[What needs to be done] Search the records below for the word "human". Copy each line where it occurs.

[Records]
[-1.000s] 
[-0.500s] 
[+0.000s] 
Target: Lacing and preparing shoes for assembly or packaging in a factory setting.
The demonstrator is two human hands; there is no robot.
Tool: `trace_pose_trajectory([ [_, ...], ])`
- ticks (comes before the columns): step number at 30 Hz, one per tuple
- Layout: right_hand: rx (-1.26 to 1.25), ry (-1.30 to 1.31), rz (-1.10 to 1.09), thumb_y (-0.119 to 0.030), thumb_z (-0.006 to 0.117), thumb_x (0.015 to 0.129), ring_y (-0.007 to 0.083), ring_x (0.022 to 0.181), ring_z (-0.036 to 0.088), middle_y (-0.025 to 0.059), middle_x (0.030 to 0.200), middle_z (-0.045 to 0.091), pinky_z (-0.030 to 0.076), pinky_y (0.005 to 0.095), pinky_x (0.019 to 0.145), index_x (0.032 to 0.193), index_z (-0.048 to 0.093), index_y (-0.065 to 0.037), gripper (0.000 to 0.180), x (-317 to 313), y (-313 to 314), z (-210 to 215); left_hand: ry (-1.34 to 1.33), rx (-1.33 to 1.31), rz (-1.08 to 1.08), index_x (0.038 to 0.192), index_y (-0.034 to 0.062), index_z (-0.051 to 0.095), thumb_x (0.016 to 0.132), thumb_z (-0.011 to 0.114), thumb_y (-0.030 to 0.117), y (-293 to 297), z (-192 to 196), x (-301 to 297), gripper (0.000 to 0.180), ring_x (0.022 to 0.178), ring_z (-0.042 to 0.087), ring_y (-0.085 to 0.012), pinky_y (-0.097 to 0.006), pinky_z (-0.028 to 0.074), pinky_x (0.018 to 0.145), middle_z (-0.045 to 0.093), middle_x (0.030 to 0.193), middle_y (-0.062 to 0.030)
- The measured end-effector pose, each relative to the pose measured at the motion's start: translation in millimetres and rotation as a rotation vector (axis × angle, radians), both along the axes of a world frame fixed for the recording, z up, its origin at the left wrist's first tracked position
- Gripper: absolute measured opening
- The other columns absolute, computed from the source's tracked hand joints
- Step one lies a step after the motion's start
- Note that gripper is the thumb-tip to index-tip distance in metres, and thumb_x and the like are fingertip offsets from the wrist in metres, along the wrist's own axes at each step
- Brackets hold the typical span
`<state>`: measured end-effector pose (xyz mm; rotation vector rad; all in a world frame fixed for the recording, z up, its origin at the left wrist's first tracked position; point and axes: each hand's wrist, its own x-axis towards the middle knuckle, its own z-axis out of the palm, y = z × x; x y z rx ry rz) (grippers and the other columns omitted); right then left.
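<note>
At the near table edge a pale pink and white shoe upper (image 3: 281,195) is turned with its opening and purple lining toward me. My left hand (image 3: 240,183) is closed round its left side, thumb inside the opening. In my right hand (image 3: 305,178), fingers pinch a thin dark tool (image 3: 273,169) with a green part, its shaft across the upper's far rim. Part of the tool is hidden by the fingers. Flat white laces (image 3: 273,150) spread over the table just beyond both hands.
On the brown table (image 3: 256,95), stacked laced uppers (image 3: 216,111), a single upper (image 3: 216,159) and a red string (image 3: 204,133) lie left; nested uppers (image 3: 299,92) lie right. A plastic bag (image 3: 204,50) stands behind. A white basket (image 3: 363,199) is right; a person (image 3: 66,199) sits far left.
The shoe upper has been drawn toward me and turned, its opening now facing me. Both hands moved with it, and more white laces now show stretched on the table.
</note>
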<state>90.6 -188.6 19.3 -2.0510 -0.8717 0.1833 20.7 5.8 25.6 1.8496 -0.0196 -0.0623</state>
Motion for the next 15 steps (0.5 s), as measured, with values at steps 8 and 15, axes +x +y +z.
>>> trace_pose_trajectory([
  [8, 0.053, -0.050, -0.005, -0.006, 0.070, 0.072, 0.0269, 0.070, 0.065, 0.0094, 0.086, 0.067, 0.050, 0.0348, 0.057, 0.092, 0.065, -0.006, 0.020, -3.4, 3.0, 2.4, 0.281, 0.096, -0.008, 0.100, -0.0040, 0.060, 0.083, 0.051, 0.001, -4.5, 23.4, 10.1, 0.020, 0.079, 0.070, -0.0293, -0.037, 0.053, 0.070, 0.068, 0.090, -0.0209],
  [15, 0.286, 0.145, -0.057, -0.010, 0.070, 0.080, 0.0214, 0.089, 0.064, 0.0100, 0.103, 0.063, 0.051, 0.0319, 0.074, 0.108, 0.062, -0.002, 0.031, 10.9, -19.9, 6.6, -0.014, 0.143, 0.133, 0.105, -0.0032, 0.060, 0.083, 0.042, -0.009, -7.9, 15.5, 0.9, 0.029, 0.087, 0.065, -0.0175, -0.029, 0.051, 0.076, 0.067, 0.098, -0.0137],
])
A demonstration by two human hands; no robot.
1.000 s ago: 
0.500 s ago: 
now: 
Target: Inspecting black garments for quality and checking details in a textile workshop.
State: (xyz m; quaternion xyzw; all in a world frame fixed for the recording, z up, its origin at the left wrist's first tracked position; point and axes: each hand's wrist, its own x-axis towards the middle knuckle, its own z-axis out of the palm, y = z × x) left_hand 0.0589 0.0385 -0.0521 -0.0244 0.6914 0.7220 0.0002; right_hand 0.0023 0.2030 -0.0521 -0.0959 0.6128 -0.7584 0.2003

[Reply]
The demonstrator is two human hands; there is no robot.
A demonstration by two human hands; no robot.

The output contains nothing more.